Head and Neck Cancer Services
Head and neck masses (and cancers) can affect nasal passages, sinuses, mouth, throat, larynx (voice box), swallowing passages, salivary glands and thyroid gland. Skin cancers that develop on the scalp, face or neck also may be considered head and neck cancers.
Oropharyngeal cancer is a disease in which malignant cells form in the tissue of oropharynx. Oropharynx is a middle part of the throat which includes the base of the tongue, the tonsils, the soft palate, and the walls of the pharynx. Oropharyngeal cancers can be divided into two types, HPV-positive, which are related to human papillomavirus infection, and HPV-negative cancers, which are usually linked to alcohol or tobacco use.
Thyroid nodules are very common, and up to 60% of the population have thyroid nodules based on imaging studies such as ultrasound; however, more than 90% of those nodules are benign.
According to the American Cancer Society, 62,000 new patients will be diagnosed with thyroid cancer in 2016. Two out of three thyroid cancers are found in women, and it is the 5th most common type of cancer in women. During the past two decades there has been a steep rise in the incidence of well differentiated thyroid cancer that is in part due to earlier detection and increased imaging utilization, but the survival rate has remained unchanged. The majority of thyroid cancers that account for this increased incidence are smaller tumors that are less than 2 centimeters with indolent behavior — they rarely cause problems.

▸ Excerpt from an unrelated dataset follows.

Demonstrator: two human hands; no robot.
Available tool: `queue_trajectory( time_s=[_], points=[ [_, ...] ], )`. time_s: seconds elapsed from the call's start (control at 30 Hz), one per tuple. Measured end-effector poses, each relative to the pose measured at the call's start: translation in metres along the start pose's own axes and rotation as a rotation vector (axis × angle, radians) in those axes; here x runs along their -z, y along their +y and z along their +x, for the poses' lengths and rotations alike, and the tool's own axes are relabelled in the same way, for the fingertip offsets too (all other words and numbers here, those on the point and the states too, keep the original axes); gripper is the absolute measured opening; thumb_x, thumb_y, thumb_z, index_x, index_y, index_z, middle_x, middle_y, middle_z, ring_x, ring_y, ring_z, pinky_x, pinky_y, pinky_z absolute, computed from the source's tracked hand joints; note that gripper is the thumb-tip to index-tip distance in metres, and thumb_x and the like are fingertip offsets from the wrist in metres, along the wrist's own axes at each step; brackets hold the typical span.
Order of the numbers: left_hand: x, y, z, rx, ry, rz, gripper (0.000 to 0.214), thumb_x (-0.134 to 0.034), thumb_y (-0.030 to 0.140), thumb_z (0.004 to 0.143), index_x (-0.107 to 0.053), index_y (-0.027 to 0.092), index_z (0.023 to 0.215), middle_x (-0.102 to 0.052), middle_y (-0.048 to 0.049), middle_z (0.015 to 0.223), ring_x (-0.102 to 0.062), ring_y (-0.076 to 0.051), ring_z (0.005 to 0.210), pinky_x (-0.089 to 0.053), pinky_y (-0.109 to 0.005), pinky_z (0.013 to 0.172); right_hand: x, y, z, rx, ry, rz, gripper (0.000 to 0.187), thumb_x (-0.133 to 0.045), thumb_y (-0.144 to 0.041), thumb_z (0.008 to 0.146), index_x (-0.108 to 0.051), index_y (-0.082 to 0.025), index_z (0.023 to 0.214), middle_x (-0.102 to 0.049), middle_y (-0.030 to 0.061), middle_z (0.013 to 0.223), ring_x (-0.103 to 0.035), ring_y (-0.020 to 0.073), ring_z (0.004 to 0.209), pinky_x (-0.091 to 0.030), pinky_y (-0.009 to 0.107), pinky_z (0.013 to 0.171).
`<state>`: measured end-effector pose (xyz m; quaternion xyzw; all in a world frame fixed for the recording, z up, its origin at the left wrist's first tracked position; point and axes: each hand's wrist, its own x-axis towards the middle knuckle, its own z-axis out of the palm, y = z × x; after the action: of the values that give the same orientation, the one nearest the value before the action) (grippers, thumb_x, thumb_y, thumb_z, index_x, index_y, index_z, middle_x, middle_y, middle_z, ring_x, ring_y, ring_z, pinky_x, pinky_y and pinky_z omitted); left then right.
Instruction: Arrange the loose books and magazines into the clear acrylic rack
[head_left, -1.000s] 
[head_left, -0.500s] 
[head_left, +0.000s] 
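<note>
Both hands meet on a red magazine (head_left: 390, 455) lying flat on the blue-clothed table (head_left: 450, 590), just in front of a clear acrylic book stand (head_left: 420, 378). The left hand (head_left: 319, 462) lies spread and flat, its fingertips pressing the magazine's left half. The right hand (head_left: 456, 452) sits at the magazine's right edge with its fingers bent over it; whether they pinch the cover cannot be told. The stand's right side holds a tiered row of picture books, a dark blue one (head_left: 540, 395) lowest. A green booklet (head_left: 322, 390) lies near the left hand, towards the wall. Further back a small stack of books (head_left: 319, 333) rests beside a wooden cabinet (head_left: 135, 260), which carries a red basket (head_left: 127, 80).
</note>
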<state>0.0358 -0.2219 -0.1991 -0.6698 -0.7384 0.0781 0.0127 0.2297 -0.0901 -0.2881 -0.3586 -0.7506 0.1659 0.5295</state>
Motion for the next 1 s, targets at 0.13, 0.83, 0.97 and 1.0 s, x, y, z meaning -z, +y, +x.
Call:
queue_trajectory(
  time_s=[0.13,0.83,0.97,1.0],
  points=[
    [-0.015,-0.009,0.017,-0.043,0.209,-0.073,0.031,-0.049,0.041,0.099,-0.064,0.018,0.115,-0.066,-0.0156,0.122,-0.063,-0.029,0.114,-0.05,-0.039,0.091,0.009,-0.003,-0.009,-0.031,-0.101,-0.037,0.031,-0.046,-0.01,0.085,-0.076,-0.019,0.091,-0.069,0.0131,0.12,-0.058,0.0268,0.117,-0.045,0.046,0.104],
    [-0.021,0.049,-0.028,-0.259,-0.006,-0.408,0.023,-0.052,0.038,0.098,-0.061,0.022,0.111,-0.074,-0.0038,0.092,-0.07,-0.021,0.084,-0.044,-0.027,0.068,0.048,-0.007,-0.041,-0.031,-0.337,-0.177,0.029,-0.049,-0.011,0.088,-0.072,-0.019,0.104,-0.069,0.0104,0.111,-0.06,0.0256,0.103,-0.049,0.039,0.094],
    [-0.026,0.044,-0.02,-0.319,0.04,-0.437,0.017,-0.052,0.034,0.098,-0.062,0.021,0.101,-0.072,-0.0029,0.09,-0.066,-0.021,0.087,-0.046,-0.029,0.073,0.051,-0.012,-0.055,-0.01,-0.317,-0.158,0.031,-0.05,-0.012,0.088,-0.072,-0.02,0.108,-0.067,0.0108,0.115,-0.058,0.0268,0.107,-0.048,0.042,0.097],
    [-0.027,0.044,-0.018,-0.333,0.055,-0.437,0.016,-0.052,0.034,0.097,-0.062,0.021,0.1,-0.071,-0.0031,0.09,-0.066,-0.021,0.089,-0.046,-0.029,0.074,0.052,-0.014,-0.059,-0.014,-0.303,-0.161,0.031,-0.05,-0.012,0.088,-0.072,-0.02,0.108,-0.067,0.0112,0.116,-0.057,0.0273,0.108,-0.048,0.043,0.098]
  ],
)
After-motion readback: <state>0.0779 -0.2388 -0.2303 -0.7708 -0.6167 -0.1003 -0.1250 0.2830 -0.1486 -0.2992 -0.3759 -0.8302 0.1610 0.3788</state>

There are 4 major cell types of thyroid cancer: papillary, follicular, medullary, and anaplastic thyroid cancer. Well differentiated thyroid cancer accounts for more than 90% of the neoplasms of the thyroid gland. Papillary thyroid cancer is the most common type of well differentiated thyroid cancer. Thyroid cancer is more common in women and its incidence increases with age. Evidence suggests that family history of thyroid cancer, history of exposure to radiation, iodine deficiency and auto immune thyroiditis are associated with increased risk of thyroid cancer.
Evaluation of the thyroid gland usually includes clinical examination, laboratory values, and ultrasound imaging. Some patients may feel a mass in the neck or a nodule in the thyroid gland; sometimes they are found during a physical exam. Palpable nodules in the thyroid warrant evaluation by a thyroid specialist. Generally, nodules less than 1 cm should be observed without a need for biopsy. The majority of patients with thyroid cancer are asymptomatic and will have a normal thyroid blood test. If any suspicious nodule that meets the biopsy criteria is identified, an ultrasound guided fine needle aspiration biopsy may be considered. This is often done in during the office visit if feasible. The biopsy findings will be categorized based on Bethesda classification and may be reported as benign, malignant or suspicious, indeterminate, and non-diagnostic. Molecular genetic testing may offer additional information in indeterminate nodules.
The primary management of thyroid cancer is surgery when treatment is necessary. We now know that many smaller thyroid cancers of certain cell types can be treated with very limited surgery. If cancer is diagnosed, evaluation of the neck lymph nodes is usually done prior to surgical consideration. Extent of surgery will depend on multiple variables such as the presence of thyroid cancer in the lymph nodes. Additional treatment such as radioactive iodine may be indicated for a select group of patients with thyroid cancer. Surgical management of thyroid cancer is best done by surgeons with special interest in thyroid disease as high-volume surgeons are shown to have fewer complications. Your endocrinologist and thyroid surgeon will tailor specific treatment based on the extent of disease and your general health.
Patients with thyroid cancer will need periodic follow up examination by their physicians as the cancer can return many years after initial treatment in the neck. Patients who have undergone total thyroidectomy will need lifelong thyroid hormone replacement. Five-year overall survival for patients is excellent — with well differentiated thyroid cancer is above 95% for all stages combined and is near 100% in patients with early stage thyroid cancer.